Her comments come in the wake of a National Energy Board analysis that concluded Canadians' fossil fuel consumption will peak in 2019 and then decline.

"This is a province that is up to the challenge, I can't think of any province that is more up to the challenge ... as long as there are policies in place that ensure that we understand climate change is real, action on climate change is real in the rest of the world, and it is our job to work together with our partners in industry and in civil society and in Indigenous communities and elsewhere to ensure we are resilient to the changes that are to come."

Alberta's oilsands region in the northern part of the province are considered to be part of the world's third largest reserves of crude oil after Saudi Arabia and Venezuela. But the region's tar-like heavy oil, found beneath the boreal forest in the northern part of the province, requires huge amounts of energy and water to produce. This makes production more costly than more conventional forms of oil and also means that extraction leaves a larger environmental footprint.

Phillips was in Calgary, providing an update on Alberta's municipal solar panel program, an incentive program designed around giving communities rebates to build solar energy into their electricity grids. Since its launch last year, 22 communities across Alberta have signed on. There are six solar projects funded through the program in Calgary, including the Bearspaw and Glenmore water treatment plants and the city's organic composting facility, and six in Edmonton.

"We can really see that solar power is on an upswing both locally and globally, and it's been incredible to see the uptake since 2015 here in Alberta. In fact, operating solar capacity has more than tripled since our government took office two and a half years ago," Phillips said.

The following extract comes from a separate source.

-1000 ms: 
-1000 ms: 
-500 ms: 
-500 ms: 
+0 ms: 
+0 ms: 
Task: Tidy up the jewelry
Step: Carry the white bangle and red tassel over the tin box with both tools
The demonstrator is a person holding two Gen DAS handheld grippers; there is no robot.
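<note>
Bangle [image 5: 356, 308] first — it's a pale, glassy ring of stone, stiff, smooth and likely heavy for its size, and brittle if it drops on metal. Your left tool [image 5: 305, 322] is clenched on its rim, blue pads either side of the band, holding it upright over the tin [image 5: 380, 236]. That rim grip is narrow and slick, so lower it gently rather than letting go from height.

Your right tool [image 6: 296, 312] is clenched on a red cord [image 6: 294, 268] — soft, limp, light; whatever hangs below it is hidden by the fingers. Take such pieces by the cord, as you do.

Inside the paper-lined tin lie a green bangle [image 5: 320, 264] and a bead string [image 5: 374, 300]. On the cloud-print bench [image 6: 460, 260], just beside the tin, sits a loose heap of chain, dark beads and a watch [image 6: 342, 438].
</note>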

This week, the National Energy Board said Canadians are currently on track to reduce their reliance on fossil fuels, such as oil, gas and coal. The energy regulator attributed that shift to carbon pricing policies and innovations in green technologies. How fast Canadians move away from fossil fuels will depend on whether the price of carbon emissions increases, and the accessibility of emerging technologies such as solar panels or electric vehicles.

At the same time, the board anticipated oil production, particularly in-situ bitumen production, will continue to expand through 2040.

"We know that for generations to come, fossil fuels will form part of the energy mix, whether it's in durables or in combustion. And of course the world changes in response to a number of market conditions," Phillips said Friday. "The goal for Alberta is to remain a place where energy producers can ensure good rates of return, remain competitive, and where Albertans can find good mortgage-paying jobs, either in conventional oil and gas, or in many of the renewable technologies that we're seeing."

Phillips on United Conservative Party vote

Phillips also commented briefly on Alberta's new United Conservative Party choosing its leader this weekend. The field of candidates includes former federal Conservative cabinet minister Jason Kenney, former federal Conservative MP and Wildrose leader Brian Jean, and newcomer Doug Schweitzer. All three have said they would get rid of Alberta's carbon tax. Revenue from the tax is funding Calgary's new Green LRT line.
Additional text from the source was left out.